■ Task instructions:
In the entries below, find the line with "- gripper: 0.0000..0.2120" and the line with "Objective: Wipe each". Print those two and everything between them exactly, and nothing else.

■ Record extracts:
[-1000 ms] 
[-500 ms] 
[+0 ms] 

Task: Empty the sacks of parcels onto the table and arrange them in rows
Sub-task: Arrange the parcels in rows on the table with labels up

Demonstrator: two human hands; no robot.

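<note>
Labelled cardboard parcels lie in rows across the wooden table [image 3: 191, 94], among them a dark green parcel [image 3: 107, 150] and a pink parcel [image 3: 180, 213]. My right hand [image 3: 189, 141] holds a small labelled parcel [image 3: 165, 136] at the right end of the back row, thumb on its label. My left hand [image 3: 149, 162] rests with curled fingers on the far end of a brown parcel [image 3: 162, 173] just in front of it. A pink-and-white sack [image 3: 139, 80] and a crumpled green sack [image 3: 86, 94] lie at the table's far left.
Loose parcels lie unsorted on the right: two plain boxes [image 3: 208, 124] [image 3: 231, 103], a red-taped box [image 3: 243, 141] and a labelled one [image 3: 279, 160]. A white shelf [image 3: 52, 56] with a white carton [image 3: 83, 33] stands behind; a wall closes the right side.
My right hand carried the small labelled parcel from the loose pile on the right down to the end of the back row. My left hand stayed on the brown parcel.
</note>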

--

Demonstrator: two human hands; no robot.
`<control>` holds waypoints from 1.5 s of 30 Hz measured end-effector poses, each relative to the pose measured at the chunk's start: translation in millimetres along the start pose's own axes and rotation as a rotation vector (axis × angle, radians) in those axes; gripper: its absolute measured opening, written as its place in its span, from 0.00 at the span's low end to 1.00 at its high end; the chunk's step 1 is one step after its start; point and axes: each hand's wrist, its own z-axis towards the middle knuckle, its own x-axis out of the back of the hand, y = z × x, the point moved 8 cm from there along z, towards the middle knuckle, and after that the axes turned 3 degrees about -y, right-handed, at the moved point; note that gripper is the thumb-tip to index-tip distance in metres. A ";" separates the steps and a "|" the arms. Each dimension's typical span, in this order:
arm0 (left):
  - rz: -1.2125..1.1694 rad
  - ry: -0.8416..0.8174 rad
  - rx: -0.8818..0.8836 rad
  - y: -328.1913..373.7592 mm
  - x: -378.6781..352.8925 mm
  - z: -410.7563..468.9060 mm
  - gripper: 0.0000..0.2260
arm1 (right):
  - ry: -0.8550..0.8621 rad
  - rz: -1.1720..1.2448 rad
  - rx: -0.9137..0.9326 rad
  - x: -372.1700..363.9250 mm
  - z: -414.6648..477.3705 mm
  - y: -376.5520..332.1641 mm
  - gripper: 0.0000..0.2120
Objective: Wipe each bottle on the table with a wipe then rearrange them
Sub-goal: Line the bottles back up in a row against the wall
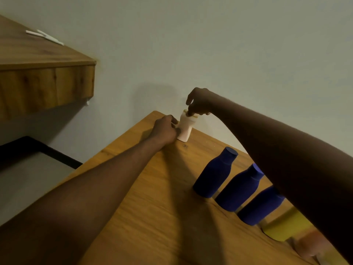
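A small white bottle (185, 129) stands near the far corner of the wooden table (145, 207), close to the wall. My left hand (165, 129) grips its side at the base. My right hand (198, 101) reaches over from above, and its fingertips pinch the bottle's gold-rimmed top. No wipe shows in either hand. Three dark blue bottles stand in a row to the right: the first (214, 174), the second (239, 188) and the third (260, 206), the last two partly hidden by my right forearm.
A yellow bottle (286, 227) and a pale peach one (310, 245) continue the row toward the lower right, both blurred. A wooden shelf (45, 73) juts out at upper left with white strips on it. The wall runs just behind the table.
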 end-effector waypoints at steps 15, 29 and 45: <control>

■ Solution for this problem:
  - gripper: 0.0000..0.2120
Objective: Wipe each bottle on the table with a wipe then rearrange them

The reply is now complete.